I can't see a use case for calling this without an error. Can you?

sfc-gh-bdufour · 2024-10-24T14:11:55Z

src/snowflake/cli/api/metrics.py

+    def steps(self) -> List[Dict[str, Union[str, int, float, None]]]:
+        """
+        returns the finished steps tracked throughout a command, sorted by start time
+        """


I have no idea what the return type represents here, other than it's a list of dictionaries. Would List[dict] suffice? Basically you're returning a list of JSON objects.

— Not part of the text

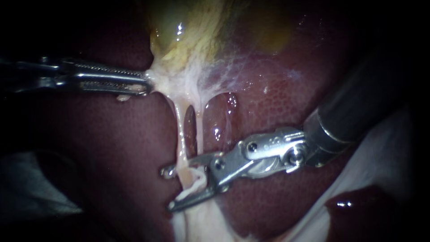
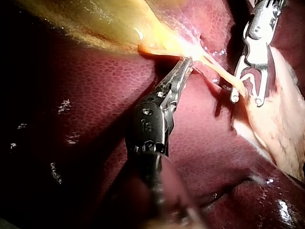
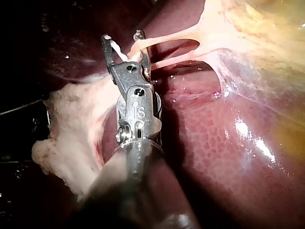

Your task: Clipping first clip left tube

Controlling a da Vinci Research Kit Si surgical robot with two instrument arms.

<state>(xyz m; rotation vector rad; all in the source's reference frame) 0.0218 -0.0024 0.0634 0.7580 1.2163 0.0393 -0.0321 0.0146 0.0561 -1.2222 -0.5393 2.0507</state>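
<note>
Endoscope view: the liver [image 1: 277,107] fills the field, the yellowish gallbladder [image 1: 192,31] sits at the top, and the left tube [image 1: 180,130] and right tube [image 1: 200,125] hang from its neck.
Tube axis: the left tube is thin, pale and taut. Its long axis runs almost straight up and down this view, upper end at the gallbladder neck, lower end pointing into whitish tissue [image 1: 197,224] at the bottom edge.
Neighbour: the right tube lies just beside it, nearly parallel, with a slit of liver showing between the two.
Left side: the left instrument [image 1: 148,84] lies level, its jaws clenched on the pale tissue at the gallbladder neck, just above where the tubes begin.
Right side: the right instrument [image 1: 169,189] comes down from the upper right, jaws pointing toward the view's left, roughly square to the tube's axis.
Jaw state: spread wide, gripping nothing; the left tube passes through the gap near its lower end.
Jaw throat: a small whitish piece sits there; clip or tissue, I cannot tell.
Right wrist view: the same tube reaches sideways into the gap between the open jaws, and the whitish tissue bulks beside the shaft.
</note>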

sfc-gh-bdufour · 2024-10-24T14:14:03Z

src/snowflake/cli/api/metrics.py

+        new_step.start()
+        return new_step.step_id
+
+    def end_step(


have we considered modelling this as a self-contained Step structure, such that start/stop would be instance methods of a step? It would fit nicely with the context manager abstraction as well. I think it would help simplify the implementation here quite a bit too.

sfc-gh-bdufour · 2024-10-24T14:14:34Z

src/snowflake/cli/api/metrics.py

+        """
+        return [
+            step.to_dict()
+            for step in sorted(self._finished_steps, key=lambda step: step.start_time)


it's called steps but only returns the completed ones. A bit misleading?

sfc-gh-bdufour · 2024-10-24T14:16:05Z

tests/api/test_metrics_steps.py

+    # then
+    assert len(metrics.steps) == 1
+    step1 = metrics.steps[0]
+    assert step1[_CLIMetricsStep.NAME_KEY] == "step1"


please just merge a bunch of assertions into the same test. There is no need to write a single test case per field in the output.

sfc-gh-bdufour · 2024-10-24T14:17:01Z

tests/api/test_metrics_steps.py

+        try:
+            raise RuntimeError()
+        except RuntimeError:
+            pass


you're testing the python interpreter here. No value added.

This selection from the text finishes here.